Supplied material
####################
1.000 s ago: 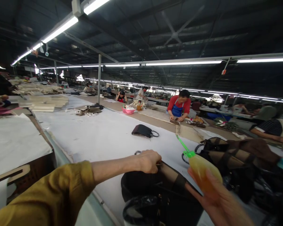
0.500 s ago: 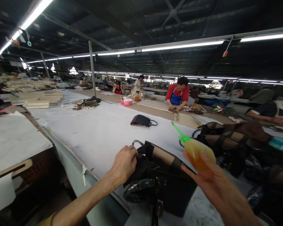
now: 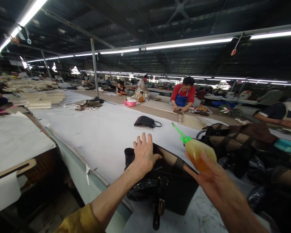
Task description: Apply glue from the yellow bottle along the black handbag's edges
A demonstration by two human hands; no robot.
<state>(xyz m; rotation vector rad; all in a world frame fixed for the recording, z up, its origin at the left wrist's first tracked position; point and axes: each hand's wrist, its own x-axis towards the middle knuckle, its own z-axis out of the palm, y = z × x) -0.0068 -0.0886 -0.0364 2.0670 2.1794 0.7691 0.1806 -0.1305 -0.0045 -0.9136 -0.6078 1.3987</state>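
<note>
A black handbag (image 3: 174, 191) with tan straps lies on the white-covered table (image 3: 106, 132) in front of me. My left hand (image 3: 143, 155) rests flat on its top edge, fingers spread and open. My right hand (image 3: 210, 179) grips a squeeze bottle (image 3: 199, 152) of amber liquid with a green nozzle that points up and left, held just right of the bag.
A heap of brown and black bags (image 3: 242, 145) fills the right side. A small dark bag (image 3: 145, 122) lies farther up the table. Stacked boards (image 3: 41, 98) sit at the far left. Other people, one in red with a blue apron (image 3: 184, 97), work at neighbouring tables.
My left hand let go of the bag's bunched top and now lies flat and open on it. The bottle in my right hand stayed nearly still.
</note>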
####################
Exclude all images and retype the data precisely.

Response area
1.000 s ago: 
0.500 s ago: 
now: 
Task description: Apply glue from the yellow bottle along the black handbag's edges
A demonstration by two human hands; no robot.
<state>(xyz m; rotation vector rad; all in a world frame fixed for the recording, z up, its origin at the left wrist's first tracked position; point and axes: each hand's wrist, its own x-axis towards the middle knuckle, its own z-axis out of the palm, y = z × x) -0.0068 -0.0886 -0.0364 2.0670 2.1794 0.7691 0.1806 -0.1305 -0.0045 -0.9136 -0.6078 1.3987</state>
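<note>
A black handbag (image 3: 174, 191) with tan straps lies on the white-covered table (image 3: 106, 132) in front of me. My left hand (image 3: 143, 155) rests flat on its top edge, fingers spread and open. My right hand (image 3: 210, 179) grips a squeeze bottle (image 3: 199, 152) of amber liquid with a green nozzle that points up and left, held just right of the bag.
A heap of brown and black bags (image 3: 242, 145) fills the right side. A small dark bag (image 3: 145, 122) lies farther up the table. Stacked boards (image 3: 41, 98) sit at the far left. Other people, one in red with a blue apron (image 3: 184, 97), work at neighbouring tables.
My left hand let go of the bag's bunched top and now lies flat and open on it. The bottle in my right hand stayed nearly still.
</note>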

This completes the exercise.